* _Exercise goal_: Only one stretch of the data below is needed. Output the lines from the one with "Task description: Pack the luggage" up to and including the one with "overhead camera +", exactly as they stand.
___ Dataset records ___
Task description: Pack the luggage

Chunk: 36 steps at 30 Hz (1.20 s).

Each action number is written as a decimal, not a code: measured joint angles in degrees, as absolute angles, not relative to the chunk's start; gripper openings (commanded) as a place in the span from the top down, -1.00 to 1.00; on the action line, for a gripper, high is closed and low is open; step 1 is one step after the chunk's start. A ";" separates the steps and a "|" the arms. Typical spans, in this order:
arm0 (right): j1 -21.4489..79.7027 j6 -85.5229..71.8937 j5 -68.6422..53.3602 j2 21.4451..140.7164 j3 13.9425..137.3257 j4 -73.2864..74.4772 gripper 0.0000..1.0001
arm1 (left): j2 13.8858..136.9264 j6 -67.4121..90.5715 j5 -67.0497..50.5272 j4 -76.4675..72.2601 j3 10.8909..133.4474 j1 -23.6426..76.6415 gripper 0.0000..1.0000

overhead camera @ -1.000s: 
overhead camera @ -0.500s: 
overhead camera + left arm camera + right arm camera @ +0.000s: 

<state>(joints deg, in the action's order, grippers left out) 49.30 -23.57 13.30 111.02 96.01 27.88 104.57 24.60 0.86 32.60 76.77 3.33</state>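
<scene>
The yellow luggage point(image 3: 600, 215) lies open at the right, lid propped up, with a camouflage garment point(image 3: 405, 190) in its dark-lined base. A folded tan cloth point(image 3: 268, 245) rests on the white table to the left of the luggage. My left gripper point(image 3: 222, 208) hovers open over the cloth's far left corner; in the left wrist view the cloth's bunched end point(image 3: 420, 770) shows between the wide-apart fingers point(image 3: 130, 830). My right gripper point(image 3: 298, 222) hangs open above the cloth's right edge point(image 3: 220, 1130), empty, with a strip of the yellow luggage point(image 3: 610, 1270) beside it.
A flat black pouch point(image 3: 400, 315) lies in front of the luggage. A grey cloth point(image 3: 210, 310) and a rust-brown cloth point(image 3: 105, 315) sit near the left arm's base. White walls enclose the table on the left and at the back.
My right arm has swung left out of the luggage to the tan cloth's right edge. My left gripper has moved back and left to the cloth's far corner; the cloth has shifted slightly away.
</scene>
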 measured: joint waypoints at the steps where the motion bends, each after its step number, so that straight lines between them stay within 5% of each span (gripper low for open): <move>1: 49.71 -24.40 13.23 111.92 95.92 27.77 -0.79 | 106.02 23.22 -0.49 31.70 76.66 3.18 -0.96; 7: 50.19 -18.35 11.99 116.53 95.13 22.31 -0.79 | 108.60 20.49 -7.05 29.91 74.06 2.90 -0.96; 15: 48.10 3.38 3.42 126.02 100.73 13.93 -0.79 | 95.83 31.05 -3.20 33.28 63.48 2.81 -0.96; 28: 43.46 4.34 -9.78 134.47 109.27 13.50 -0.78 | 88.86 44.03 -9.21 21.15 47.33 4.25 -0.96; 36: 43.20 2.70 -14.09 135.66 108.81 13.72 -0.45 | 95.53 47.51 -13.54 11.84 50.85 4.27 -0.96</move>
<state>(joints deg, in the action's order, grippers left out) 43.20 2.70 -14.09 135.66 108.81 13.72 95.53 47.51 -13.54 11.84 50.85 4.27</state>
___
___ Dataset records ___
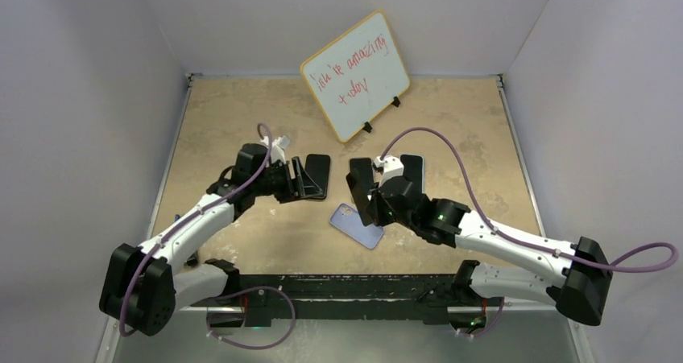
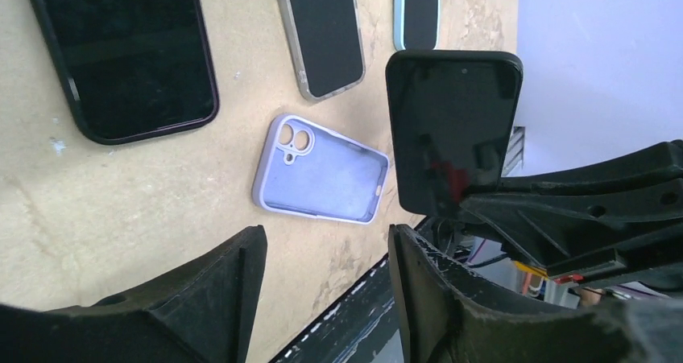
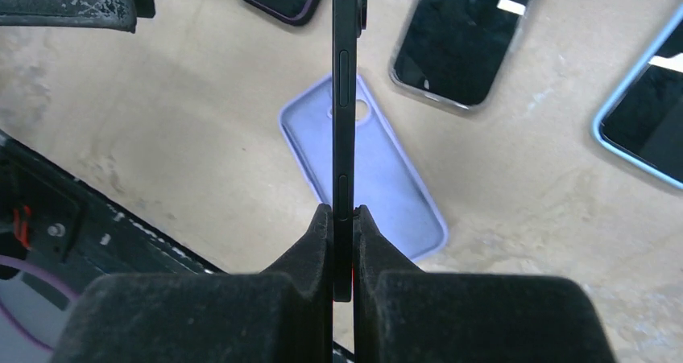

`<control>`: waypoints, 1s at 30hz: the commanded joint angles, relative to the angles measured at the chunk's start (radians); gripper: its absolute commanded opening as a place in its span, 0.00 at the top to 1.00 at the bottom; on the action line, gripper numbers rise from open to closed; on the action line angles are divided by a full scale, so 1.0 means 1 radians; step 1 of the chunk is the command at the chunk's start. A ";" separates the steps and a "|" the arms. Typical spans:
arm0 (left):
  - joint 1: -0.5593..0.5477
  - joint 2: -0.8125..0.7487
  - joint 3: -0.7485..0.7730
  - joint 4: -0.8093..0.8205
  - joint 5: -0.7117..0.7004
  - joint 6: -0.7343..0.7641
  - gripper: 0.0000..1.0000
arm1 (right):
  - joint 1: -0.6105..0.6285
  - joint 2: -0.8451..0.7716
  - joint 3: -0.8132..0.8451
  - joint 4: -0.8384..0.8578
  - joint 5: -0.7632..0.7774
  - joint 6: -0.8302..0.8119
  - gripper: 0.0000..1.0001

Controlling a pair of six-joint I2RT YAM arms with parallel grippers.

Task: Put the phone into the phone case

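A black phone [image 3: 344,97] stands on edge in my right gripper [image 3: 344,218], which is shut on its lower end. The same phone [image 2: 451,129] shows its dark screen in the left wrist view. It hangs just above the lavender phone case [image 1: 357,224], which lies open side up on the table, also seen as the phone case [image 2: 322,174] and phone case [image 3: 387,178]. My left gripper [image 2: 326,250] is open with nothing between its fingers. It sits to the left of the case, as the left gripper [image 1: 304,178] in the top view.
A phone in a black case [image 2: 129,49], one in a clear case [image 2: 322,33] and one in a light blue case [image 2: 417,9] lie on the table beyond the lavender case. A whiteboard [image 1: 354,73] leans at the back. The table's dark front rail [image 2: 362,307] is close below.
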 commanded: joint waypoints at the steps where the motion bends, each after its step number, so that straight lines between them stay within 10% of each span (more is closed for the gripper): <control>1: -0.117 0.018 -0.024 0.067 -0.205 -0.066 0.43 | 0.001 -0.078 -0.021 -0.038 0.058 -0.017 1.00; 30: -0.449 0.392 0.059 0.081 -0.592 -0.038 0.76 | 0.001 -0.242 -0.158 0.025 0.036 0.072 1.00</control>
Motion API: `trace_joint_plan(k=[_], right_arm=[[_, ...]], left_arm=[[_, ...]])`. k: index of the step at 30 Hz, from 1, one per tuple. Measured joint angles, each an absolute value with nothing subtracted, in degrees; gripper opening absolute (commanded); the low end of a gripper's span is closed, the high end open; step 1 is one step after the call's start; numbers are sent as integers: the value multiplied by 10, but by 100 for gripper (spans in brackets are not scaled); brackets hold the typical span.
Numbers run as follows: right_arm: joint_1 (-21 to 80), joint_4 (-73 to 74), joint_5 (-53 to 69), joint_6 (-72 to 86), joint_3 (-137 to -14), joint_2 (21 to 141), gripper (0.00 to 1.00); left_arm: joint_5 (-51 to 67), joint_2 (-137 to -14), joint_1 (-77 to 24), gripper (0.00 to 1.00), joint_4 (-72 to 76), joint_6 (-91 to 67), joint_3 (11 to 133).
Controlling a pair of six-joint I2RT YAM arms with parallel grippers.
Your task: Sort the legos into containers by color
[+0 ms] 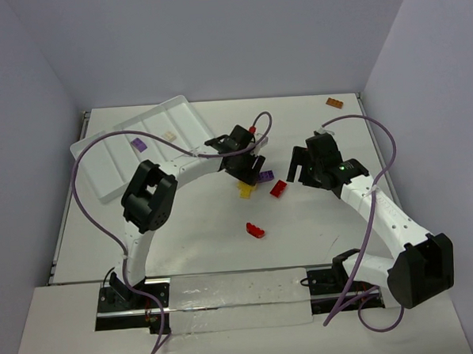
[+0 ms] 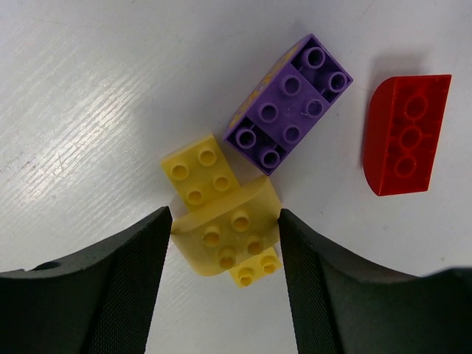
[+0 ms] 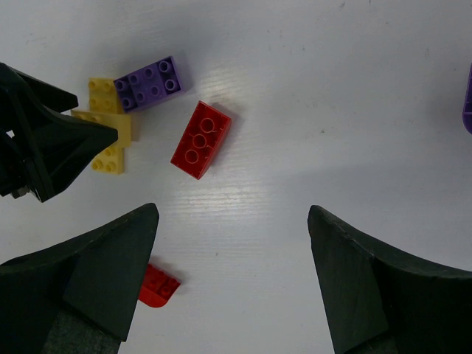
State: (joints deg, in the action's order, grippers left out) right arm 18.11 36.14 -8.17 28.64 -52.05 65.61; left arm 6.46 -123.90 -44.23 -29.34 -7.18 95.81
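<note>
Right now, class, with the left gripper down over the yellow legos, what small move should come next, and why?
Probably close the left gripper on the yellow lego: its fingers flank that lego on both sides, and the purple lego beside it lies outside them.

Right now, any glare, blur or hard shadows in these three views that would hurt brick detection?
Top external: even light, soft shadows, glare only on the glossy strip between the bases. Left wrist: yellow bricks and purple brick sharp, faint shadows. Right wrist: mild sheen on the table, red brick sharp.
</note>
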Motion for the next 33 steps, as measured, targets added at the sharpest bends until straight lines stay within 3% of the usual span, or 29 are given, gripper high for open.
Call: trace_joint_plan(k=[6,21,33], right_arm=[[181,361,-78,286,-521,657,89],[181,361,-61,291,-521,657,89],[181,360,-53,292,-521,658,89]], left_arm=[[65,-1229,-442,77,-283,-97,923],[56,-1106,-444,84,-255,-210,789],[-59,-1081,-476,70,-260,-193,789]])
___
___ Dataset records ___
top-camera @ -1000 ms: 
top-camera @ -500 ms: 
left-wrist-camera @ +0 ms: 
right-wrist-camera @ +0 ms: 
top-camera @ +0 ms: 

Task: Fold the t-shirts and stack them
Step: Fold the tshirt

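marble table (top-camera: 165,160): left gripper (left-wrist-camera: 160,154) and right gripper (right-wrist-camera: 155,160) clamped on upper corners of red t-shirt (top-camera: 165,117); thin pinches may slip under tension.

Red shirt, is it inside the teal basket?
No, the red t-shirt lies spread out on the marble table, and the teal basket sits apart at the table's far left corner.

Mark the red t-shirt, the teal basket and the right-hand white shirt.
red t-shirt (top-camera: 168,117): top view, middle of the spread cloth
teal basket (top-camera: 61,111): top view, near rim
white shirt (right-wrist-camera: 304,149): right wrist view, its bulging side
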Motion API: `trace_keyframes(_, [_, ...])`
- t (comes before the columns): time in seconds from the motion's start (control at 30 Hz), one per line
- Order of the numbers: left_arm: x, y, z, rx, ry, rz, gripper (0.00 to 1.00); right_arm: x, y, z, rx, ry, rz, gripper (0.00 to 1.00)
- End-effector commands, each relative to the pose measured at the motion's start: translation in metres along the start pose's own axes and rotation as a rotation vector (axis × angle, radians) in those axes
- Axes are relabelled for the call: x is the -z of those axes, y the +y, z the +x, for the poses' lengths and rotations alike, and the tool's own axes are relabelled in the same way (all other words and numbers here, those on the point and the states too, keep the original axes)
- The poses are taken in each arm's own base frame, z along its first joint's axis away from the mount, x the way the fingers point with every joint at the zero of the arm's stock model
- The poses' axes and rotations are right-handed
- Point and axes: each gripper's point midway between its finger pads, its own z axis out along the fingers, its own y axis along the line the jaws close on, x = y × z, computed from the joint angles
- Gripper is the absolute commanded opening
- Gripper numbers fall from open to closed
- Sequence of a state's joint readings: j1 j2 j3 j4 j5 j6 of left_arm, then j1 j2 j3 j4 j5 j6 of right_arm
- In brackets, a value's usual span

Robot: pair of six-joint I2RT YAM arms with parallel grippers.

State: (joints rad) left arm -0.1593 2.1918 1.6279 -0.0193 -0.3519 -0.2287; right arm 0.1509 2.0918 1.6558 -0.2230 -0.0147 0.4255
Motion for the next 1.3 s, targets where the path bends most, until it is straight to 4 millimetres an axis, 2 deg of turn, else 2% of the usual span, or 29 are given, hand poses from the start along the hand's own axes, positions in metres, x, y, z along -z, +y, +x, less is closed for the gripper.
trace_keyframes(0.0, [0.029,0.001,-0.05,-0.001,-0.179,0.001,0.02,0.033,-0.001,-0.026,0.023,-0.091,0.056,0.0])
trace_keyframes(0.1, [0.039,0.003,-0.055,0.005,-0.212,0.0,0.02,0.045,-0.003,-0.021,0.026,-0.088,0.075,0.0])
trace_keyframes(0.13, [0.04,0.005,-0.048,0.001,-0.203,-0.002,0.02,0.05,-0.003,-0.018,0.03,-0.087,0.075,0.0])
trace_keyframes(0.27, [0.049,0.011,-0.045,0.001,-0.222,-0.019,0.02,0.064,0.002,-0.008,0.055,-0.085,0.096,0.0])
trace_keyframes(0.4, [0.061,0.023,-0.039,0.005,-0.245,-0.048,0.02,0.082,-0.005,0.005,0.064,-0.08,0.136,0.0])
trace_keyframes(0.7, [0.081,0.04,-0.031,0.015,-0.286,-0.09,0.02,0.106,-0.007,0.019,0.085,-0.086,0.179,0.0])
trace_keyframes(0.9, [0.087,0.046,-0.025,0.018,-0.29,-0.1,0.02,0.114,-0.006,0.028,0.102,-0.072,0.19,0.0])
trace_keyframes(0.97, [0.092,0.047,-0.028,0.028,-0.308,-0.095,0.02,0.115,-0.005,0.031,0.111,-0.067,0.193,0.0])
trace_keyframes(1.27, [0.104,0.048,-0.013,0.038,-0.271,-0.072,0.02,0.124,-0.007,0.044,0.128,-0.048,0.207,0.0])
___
* _Response to this task_:
Task description: Pack the luggage

Chunk: 36 steps at 30 Hz (1.20 s).

Each action number is written as a decimal, not a code: measured joint angles in degrees, as absolute angles, not relative to the chunk's start; gripper openings (commanded) as a place in the span from the top down, -1.00 to 1.00; on the action line, for a gripper, high is closed and low is open; step 1 is one step after the chunk's start. A ";" separates the steps and a "|" the arms. Typical spans, in this order:
arm0 (right): j1 -21.4489..79.7027 j6 -85.5229..71.8937 j5 -68.6422..53.3602 j2 21.4451..140.7164 j3 13.9425..137.3257 j4 -73.2864..74.4772 gripper 0.0000..1.0001
arm1 (left): j2 13.8858..136.9264 j6 -67.4121..90.5715 j5 -67.0497..50.5272 j4 -76.4675..72.2601 j3 10.8909..133.4474 j1 -23.6426..76.6415 gripper 0.0000..1.0000

overhead camera @ -1.000s: 
overhead camera @ -0.500s: 
overhead camera + left arm camera + right arm camera @ +0.000s: 

This concludes the output.